Directions for this task:
In the data that follows, find the line with "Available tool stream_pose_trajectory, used"; transcribe it, every later line up to the one with "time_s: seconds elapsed", and that line as well, exactly and with no others.

Collected data:
---+---

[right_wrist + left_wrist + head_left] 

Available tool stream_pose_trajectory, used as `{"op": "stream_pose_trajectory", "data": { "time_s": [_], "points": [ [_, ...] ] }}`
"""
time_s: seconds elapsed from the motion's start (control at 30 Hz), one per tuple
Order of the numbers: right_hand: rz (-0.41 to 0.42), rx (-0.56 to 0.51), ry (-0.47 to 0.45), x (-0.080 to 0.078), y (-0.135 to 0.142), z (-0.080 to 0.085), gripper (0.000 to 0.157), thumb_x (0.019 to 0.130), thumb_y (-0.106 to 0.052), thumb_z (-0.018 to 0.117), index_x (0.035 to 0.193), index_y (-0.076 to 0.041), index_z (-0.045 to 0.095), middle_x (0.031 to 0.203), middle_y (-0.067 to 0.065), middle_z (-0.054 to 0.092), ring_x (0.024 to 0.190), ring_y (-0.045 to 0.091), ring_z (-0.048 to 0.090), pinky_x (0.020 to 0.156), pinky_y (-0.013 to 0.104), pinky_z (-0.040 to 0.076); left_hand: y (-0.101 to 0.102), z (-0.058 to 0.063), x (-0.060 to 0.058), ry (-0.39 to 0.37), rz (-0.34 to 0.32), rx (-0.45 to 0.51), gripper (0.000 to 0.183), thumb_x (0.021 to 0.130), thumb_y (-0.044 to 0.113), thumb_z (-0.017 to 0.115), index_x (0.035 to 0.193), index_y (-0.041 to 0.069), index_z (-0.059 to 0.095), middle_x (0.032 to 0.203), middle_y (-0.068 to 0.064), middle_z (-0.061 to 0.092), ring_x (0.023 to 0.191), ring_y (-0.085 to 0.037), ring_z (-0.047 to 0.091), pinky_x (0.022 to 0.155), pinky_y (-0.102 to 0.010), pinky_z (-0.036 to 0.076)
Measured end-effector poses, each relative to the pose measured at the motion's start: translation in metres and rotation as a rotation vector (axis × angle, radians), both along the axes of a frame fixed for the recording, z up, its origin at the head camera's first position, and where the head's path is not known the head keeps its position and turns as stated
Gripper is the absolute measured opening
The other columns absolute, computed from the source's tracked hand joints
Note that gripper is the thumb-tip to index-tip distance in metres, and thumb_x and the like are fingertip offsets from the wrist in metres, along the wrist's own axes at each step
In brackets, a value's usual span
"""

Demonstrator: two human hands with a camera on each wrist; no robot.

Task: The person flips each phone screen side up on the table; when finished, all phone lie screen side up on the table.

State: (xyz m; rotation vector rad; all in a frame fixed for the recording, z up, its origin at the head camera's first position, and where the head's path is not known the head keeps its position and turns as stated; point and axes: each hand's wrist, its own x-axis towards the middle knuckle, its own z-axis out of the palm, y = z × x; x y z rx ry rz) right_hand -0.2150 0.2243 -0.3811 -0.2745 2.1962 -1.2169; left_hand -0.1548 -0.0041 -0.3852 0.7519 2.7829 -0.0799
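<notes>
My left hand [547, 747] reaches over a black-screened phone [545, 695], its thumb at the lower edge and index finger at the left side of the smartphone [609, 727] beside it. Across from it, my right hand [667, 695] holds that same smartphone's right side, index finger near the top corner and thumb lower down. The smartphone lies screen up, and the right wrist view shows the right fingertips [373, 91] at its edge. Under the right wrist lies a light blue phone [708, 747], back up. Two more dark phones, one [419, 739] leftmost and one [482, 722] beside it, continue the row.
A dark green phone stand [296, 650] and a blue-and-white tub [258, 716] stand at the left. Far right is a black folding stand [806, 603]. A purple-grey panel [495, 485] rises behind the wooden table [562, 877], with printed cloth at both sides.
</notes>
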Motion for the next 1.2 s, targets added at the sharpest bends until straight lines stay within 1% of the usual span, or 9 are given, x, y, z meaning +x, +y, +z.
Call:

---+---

Problem solution:
Available tool stream_pose_trajectory, used as `{"op": "stream_pose_trajectory", "data": { "time_s": [_], "points": [ [_, ...] ] }}`
"""
time_s: seconds elapsed from the motion's start (control at 30 Hz), one per tuple

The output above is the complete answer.